Because this system is to be inserted in a ISP network, we do not assume that a multicast routing protocol is running. Because of this, we use only unicast communications.

The system includes one or more nodes called "DNCP Relays" that have fixed addresses. Other nodes are configured with the addresses of these relays and contact them in unicast on startup. When they are ready, the nodes publish their Server Announce TLV, and start sending Server Distance TLVs for each Server Announce TLV they receive.

By extracting the data from DNCP, the proxies can get an idea of where each server is, and optimize the SR Lists they generate accordingly.
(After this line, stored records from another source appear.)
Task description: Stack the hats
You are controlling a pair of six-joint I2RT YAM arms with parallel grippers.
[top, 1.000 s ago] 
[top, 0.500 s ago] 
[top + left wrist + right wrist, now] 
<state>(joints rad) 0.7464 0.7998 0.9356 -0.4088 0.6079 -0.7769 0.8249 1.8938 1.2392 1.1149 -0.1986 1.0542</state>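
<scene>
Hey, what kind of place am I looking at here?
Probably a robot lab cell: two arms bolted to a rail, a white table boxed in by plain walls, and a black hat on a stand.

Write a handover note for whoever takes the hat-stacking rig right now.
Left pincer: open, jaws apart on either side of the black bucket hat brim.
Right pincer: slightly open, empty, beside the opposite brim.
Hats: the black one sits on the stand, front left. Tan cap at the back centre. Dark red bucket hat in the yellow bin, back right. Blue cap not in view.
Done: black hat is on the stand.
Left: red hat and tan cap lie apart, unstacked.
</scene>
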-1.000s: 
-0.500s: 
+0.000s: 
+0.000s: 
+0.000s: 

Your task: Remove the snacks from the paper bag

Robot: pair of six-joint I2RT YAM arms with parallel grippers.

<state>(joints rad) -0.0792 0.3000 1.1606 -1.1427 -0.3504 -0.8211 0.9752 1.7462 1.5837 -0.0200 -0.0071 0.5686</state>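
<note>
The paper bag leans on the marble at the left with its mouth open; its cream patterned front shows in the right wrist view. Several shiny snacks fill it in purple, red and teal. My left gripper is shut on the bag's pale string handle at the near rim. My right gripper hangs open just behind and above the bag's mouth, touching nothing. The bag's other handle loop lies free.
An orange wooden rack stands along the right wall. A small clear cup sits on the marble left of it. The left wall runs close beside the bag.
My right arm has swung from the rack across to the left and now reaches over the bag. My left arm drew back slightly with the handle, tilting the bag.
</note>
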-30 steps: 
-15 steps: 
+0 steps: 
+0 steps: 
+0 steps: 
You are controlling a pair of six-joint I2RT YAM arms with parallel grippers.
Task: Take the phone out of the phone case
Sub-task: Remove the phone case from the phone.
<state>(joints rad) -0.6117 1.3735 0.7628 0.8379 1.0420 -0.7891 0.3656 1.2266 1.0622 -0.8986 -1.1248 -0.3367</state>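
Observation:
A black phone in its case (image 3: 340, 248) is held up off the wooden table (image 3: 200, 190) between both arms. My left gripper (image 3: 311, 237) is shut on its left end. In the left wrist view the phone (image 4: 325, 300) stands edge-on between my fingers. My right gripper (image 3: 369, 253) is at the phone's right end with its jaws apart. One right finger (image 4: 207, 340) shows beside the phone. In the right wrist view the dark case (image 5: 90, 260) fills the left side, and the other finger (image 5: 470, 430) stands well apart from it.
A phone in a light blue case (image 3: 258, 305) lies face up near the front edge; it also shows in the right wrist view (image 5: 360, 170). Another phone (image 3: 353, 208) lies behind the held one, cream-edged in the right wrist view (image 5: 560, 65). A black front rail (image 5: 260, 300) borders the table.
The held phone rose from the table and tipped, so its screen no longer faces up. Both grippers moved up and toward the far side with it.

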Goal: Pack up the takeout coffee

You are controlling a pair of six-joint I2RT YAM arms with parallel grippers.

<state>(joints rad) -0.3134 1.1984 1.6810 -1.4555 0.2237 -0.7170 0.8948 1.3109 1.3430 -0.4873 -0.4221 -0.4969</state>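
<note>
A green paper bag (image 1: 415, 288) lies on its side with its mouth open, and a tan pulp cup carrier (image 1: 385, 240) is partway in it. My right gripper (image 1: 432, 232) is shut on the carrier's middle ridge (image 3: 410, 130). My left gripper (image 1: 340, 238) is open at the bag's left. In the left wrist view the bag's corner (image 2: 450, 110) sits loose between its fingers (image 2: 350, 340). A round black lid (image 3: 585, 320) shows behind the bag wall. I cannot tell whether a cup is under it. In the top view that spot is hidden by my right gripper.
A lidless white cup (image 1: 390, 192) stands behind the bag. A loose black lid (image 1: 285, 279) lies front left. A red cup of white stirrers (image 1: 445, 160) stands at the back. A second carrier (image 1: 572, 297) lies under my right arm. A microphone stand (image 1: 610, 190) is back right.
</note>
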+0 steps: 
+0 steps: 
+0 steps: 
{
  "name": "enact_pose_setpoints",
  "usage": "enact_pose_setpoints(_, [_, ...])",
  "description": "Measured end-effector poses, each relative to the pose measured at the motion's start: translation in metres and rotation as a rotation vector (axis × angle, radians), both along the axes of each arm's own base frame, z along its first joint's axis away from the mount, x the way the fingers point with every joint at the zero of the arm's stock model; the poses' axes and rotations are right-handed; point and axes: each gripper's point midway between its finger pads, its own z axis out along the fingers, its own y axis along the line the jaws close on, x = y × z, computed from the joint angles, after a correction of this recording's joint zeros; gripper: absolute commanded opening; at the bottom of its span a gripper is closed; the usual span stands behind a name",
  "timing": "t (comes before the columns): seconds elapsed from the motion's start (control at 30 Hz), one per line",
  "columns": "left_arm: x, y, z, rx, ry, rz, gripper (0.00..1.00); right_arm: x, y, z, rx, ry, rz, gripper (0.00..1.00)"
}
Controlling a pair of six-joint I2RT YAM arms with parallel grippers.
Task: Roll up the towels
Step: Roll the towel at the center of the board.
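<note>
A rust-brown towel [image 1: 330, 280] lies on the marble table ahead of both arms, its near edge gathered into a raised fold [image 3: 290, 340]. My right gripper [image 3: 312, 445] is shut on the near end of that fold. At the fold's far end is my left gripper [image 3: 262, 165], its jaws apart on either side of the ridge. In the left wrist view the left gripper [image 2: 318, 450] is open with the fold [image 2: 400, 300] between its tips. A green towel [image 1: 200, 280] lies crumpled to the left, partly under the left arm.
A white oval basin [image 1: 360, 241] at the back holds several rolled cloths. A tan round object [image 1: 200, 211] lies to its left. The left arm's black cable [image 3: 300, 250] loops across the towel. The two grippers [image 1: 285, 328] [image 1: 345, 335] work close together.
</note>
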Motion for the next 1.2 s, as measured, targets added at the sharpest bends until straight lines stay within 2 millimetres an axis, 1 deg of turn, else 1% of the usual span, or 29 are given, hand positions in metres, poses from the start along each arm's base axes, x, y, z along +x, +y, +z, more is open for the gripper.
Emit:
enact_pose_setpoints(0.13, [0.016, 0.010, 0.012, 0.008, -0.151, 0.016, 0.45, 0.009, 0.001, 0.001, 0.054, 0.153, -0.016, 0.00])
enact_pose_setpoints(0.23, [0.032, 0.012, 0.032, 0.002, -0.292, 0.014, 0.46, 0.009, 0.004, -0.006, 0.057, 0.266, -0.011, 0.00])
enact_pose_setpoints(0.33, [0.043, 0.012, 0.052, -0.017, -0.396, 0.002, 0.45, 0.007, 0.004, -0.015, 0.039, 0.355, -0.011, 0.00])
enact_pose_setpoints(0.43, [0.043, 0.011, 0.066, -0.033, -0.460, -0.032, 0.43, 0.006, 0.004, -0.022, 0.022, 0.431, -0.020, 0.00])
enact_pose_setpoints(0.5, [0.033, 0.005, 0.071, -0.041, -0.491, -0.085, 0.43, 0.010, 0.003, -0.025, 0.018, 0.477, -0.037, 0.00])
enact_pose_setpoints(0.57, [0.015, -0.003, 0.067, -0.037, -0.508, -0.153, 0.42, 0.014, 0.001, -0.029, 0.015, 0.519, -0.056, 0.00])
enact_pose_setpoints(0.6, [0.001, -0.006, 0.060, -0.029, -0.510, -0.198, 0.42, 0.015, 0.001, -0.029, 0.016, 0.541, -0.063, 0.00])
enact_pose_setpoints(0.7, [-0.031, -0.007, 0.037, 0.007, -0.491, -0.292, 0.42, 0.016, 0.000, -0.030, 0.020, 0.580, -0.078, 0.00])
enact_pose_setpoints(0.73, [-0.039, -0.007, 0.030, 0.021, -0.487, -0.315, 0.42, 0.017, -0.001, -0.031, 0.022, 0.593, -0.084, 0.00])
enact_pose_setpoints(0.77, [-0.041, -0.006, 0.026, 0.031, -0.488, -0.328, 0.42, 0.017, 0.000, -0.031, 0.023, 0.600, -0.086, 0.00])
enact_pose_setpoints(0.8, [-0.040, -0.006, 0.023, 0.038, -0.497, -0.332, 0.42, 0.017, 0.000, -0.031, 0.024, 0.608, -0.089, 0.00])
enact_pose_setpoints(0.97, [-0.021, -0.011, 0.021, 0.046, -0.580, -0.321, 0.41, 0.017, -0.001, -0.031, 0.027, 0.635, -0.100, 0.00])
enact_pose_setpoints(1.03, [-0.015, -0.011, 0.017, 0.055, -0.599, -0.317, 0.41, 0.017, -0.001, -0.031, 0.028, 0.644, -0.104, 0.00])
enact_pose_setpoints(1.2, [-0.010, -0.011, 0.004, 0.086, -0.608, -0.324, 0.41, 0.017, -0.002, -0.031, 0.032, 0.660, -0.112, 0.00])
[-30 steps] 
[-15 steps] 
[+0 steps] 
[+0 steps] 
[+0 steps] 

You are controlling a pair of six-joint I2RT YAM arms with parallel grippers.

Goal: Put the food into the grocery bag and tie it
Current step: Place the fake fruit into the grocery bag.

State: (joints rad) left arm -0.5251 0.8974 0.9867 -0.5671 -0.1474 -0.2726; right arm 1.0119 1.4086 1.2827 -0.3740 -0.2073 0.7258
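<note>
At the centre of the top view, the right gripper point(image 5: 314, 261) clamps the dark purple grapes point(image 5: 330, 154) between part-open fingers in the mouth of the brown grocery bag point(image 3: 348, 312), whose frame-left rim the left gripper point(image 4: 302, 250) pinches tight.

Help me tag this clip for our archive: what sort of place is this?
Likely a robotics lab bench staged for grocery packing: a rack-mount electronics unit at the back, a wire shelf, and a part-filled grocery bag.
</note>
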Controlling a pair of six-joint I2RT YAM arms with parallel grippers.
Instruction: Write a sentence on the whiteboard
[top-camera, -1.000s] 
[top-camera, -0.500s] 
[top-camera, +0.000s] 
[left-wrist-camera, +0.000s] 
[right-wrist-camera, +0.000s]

Moreover, as they know that other proxies are using exactly the same data, they can know what their decisions will be and collaborate to a certain extent without exchanging additionnal data.

6. IANA Considerations

This draft includes no requests to IANA.

7. Security Considerations

No security considerations.

8. References

8.1. Normative References

[I-D.ietf-homenet-dncp]

Stenberg, M. and S. Barth, "Distributed Node Consensus Protocol", Internet-Draft draft-ietf-homenet-dncp-05, June 2015.

8.2. Informative references

[I-D.previdi-6man-segment-routing-header]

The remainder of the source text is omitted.